■ **Data under study**
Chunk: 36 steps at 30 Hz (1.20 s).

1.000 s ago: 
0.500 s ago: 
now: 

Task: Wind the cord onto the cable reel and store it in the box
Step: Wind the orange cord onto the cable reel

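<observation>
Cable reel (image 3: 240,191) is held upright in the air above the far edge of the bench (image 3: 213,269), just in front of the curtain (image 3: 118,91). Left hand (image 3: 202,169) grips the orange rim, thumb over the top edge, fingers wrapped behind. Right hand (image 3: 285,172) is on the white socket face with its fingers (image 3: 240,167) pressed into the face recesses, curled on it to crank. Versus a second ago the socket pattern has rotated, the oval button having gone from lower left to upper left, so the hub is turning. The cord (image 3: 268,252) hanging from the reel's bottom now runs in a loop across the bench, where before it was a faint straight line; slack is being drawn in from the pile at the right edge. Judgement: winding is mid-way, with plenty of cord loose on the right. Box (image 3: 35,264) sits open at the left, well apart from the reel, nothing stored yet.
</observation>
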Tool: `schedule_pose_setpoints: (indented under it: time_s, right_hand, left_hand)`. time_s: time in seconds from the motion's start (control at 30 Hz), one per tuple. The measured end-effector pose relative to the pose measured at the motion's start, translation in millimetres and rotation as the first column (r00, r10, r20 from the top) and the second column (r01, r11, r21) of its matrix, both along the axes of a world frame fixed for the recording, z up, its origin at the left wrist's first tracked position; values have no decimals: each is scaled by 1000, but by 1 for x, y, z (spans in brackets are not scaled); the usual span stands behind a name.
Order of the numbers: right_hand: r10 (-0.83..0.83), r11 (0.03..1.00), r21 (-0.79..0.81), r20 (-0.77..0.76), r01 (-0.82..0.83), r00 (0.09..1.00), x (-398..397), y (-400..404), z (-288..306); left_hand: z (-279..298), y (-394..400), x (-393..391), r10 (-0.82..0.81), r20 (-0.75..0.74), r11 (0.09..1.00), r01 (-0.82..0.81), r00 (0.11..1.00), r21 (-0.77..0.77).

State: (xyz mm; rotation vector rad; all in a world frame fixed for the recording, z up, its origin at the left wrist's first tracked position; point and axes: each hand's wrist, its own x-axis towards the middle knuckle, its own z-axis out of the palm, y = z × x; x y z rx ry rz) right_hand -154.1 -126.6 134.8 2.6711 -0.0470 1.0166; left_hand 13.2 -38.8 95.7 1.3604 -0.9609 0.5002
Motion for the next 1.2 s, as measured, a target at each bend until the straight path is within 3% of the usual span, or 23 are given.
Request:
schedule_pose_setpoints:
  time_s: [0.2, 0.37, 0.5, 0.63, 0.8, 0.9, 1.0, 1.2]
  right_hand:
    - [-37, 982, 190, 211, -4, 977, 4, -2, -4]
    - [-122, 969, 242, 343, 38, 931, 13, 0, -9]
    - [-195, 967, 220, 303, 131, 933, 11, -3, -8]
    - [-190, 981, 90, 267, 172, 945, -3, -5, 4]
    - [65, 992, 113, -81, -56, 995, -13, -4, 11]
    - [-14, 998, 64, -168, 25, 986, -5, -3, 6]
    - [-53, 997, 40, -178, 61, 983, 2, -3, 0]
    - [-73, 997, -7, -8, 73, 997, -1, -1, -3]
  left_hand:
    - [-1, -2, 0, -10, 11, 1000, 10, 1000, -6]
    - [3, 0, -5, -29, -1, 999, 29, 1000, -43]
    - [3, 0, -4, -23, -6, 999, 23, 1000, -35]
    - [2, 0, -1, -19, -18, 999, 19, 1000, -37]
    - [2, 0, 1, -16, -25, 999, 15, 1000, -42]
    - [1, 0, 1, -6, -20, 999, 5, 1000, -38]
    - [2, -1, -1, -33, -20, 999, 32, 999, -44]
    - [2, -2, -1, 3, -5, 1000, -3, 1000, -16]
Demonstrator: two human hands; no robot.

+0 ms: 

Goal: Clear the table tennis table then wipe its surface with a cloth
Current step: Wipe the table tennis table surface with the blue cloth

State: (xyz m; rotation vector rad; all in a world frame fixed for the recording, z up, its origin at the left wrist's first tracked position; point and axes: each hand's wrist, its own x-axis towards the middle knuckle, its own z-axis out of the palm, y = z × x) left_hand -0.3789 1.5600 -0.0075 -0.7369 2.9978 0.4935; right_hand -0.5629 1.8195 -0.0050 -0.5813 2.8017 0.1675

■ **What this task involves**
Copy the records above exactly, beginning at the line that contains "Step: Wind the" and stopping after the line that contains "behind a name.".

■ **Solved problem**
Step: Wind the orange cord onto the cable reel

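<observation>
Cable reel (image 3: 240,191) is held upright in the air above the far edge of the bench (image 3: 213,269), just in front of the curtain (image 3: 118,91). Left hand (image 3: 202,169) grips the orange rim, thumb over the top edge, fingers wrapped behind. Right hand (image 3: 285,172) is on the white socket face with its fingers (image 3: 240,167) pressed into the face recesses, curled on it to crank. Versus a second ago the socket pattern has rotated, the oval button having gone from lower left to upper left, so the hub is turning. The cord (image 3: 268,252) hanging from the reel's bottom now runs in a loop across the bench, where before it was a faint straight line; slack is being drawn in from the pile at the right edge. Judgement: winding is mid-way, with plenty of cord loose on the right. Box (image 3: 35,264) sits open at the left, well apart from the reel, nothing stored yet.
</observation>
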Tool: `schedule_pose_setpoints: (indented under it: time_s, right_hand, left_hand)`. time_s: time in seconds from the motion's start (control at 30 Hz), one per tuple. The measured end-effector pose relative to the pose measured at the motion's start, translation in millimetres and rotation as the first column (r00, r10, r20 from the top) and the second column (r01, r11, r21) of its matrix, both along the axes of a world frame fixed for the recording, z up, its origin at the left wrist's first tracked position; values have no decimals: each is scaled by 1000, but by 1 for x, y, z (spans in brackets are not scaled); the usual span stands behind a name.

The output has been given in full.